WHAT YOU WILL DO:
For the listing below, return the line containing "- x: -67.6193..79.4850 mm", the line containing "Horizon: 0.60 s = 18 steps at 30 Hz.", and all lines in between, exactly as written and nothing else.

MATERIAL FOR THIS EXERCISE:

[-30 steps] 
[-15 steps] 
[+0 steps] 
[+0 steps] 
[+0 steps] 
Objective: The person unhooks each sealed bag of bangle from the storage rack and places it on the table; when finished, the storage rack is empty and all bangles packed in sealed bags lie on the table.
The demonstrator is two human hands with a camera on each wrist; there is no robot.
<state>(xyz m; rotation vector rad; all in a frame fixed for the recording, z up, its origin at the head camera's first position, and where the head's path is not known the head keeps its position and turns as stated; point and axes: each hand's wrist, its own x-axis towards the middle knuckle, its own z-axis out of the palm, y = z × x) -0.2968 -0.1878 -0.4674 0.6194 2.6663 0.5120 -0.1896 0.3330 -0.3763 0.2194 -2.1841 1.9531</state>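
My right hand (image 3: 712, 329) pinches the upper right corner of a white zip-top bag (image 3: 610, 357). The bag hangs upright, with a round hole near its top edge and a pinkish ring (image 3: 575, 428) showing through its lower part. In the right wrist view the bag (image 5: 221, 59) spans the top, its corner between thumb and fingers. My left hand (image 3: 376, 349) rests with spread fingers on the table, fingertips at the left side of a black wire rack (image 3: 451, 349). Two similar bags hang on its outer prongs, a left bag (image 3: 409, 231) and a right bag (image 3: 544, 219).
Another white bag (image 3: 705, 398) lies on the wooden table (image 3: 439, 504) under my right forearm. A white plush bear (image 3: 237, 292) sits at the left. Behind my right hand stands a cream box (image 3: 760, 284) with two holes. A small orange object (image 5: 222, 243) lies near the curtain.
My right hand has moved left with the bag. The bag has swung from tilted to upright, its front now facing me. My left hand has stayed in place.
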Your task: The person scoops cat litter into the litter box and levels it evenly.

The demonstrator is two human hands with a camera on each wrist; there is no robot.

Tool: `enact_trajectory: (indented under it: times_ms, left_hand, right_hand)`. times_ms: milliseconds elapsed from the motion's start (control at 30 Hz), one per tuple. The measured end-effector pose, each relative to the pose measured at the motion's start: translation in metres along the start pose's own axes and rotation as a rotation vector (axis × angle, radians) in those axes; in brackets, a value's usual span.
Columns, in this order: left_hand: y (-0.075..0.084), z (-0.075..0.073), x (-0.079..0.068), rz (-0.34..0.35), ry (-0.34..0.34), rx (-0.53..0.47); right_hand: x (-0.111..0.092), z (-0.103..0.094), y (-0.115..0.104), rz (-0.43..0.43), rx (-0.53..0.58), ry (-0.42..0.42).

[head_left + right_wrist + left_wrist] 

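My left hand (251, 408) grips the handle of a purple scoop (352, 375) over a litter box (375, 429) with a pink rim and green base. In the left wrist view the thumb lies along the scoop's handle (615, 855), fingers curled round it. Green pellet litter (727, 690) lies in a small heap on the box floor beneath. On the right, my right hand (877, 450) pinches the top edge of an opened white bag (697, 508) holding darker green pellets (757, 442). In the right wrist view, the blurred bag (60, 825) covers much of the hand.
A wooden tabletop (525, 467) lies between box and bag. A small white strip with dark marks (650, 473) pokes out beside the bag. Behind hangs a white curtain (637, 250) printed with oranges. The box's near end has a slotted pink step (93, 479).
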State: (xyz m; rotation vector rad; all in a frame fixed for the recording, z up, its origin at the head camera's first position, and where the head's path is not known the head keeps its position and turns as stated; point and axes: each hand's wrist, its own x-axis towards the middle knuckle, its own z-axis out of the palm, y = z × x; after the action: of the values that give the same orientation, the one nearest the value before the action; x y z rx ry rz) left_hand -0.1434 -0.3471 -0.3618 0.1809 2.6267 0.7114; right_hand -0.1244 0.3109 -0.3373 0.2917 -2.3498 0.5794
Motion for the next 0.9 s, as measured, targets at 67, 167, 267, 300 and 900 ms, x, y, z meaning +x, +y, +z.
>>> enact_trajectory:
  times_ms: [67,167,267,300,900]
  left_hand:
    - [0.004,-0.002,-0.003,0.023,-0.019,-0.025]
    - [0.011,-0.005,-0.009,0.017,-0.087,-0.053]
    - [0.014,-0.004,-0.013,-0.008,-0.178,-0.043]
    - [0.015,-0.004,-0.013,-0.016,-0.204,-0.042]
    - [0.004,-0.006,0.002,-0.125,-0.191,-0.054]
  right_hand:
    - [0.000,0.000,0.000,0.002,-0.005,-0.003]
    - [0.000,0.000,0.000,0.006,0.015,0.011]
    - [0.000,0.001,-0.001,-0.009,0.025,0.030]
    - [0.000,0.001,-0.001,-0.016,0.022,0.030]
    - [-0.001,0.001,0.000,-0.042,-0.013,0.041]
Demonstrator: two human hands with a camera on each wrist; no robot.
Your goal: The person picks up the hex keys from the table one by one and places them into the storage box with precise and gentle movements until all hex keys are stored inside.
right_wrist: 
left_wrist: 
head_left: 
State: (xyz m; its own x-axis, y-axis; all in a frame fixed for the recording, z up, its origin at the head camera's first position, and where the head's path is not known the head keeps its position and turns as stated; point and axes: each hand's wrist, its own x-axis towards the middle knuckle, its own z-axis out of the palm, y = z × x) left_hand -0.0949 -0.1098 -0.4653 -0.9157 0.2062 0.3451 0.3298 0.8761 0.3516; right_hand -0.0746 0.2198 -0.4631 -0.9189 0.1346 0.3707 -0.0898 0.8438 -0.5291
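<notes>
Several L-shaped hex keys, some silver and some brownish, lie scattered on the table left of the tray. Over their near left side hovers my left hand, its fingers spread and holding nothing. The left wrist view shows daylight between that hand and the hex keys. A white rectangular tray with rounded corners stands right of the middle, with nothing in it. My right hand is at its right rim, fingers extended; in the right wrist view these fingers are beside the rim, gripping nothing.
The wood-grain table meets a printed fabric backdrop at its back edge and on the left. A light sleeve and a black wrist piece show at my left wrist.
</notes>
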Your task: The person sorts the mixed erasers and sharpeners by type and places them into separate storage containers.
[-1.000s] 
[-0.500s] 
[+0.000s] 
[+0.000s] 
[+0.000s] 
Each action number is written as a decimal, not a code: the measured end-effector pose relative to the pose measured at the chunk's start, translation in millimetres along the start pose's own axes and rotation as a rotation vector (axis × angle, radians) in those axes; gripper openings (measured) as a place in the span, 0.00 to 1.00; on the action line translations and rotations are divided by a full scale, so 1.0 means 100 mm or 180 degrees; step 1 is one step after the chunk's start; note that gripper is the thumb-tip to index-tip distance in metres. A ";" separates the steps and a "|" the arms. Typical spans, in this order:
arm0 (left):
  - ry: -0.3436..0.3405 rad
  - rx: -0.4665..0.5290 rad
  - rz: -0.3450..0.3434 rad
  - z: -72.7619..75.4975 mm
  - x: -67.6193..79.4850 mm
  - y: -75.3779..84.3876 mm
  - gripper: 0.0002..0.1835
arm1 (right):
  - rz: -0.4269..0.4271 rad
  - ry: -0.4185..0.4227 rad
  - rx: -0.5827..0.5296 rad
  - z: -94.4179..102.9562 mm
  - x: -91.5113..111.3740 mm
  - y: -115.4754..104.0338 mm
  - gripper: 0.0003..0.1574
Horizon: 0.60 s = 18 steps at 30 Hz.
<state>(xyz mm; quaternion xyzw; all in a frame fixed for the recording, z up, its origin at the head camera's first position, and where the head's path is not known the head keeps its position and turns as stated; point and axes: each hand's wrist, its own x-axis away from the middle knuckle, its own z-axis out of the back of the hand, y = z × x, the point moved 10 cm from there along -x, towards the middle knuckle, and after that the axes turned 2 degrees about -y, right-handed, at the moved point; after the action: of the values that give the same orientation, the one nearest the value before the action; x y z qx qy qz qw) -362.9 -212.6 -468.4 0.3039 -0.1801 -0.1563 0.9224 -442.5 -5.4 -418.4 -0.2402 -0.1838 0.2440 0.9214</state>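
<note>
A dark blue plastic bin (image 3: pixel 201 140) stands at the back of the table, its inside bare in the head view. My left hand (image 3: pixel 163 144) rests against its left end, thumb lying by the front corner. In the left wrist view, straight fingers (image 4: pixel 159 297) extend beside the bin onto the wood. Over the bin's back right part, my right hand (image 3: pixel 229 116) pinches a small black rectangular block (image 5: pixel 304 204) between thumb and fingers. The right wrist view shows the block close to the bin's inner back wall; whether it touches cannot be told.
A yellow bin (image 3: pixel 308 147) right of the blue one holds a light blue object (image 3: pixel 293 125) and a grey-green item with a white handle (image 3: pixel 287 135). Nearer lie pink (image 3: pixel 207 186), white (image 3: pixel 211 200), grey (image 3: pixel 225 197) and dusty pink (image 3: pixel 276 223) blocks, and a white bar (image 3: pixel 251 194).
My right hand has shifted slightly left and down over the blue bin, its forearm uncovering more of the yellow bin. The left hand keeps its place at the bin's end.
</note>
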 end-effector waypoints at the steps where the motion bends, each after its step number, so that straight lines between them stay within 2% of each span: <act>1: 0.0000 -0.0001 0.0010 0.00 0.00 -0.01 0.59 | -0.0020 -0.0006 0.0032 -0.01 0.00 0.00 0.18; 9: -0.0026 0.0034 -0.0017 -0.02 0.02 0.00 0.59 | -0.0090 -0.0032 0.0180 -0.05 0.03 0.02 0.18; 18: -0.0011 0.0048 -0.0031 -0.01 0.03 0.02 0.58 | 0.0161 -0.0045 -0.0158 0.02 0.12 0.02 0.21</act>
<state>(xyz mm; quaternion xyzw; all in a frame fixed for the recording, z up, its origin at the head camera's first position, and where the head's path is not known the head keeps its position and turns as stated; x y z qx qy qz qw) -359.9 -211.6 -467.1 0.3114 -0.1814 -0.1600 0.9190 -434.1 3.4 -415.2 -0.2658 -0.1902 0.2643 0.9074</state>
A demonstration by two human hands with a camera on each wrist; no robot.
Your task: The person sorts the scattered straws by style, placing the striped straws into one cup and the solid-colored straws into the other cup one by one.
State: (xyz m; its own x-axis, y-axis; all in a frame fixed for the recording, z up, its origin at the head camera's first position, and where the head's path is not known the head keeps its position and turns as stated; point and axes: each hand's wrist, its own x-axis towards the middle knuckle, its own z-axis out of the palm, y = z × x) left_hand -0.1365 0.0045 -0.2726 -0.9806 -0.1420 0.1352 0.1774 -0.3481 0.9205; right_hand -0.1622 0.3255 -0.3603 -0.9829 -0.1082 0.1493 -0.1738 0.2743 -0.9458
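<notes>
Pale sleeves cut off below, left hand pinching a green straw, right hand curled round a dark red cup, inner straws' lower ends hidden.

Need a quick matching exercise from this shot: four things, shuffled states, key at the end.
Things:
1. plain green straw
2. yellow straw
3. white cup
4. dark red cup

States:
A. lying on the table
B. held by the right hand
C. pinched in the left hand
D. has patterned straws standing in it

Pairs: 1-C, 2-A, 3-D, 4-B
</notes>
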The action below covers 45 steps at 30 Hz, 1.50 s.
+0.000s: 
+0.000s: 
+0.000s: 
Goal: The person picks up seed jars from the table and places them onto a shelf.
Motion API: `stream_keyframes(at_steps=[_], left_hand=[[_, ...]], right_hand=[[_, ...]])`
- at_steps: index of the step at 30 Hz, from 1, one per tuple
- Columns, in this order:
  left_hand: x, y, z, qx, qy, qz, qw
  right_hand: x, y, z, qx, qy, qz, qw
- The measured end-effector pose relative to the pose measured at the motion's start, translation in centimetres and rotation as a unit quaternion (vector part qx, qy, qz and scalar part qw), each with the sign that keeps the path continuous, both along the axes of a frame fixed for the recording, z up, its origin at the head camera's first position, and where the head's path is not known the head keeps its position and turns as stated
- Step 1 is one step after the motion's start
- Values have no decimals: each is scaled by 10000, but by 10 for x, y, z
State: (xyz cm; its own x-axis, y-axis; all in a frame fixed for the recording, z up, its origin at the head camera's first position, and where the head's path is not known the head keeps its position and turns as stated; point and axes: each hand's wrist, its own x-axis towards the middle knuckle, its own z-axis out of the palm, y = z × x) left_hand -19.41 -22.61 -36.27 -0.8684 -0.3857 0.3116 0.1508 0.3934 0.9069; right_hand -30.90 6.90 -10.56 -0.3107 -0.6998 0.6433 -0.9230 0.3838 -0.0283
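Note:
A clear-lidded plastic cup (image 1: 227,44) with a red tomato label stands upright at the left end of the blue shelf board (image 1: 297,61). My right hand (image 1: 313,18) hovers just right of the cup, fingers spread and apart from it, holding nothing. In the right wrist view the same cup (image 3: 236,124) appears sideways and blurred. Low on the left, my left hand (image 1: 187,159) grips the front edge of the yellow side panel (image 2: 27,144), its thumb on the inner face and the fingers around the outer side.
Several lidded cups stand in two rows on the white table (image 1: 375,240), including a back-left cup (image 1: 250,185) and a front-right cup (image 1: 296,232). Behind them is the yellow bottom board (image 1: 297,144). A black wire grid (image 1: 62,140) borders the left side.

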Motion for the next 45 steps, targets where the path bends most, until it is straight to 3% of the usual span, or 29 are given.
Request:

TASK SOLUTION:
  - x: -67.6193..79.4850 mm
  - y: -75.3779..84.3876 mm
  - gripper: 0.0002..0.1835
arm1 (right):
  - rz: -0.4269..0.4271 rad
  - ry: -0.4185..0.4227 rad
  - rx: -0.5827..0.5296 rad
  - z: -94.4179..102.9562 mm
  - x: -91.5113..111.3740 mm
  - y: -115.4754..104.0338 mm
  - gripper: 0.0003..0.1574
Horizon: 0.60 s = 18 steps at 30 Hz.

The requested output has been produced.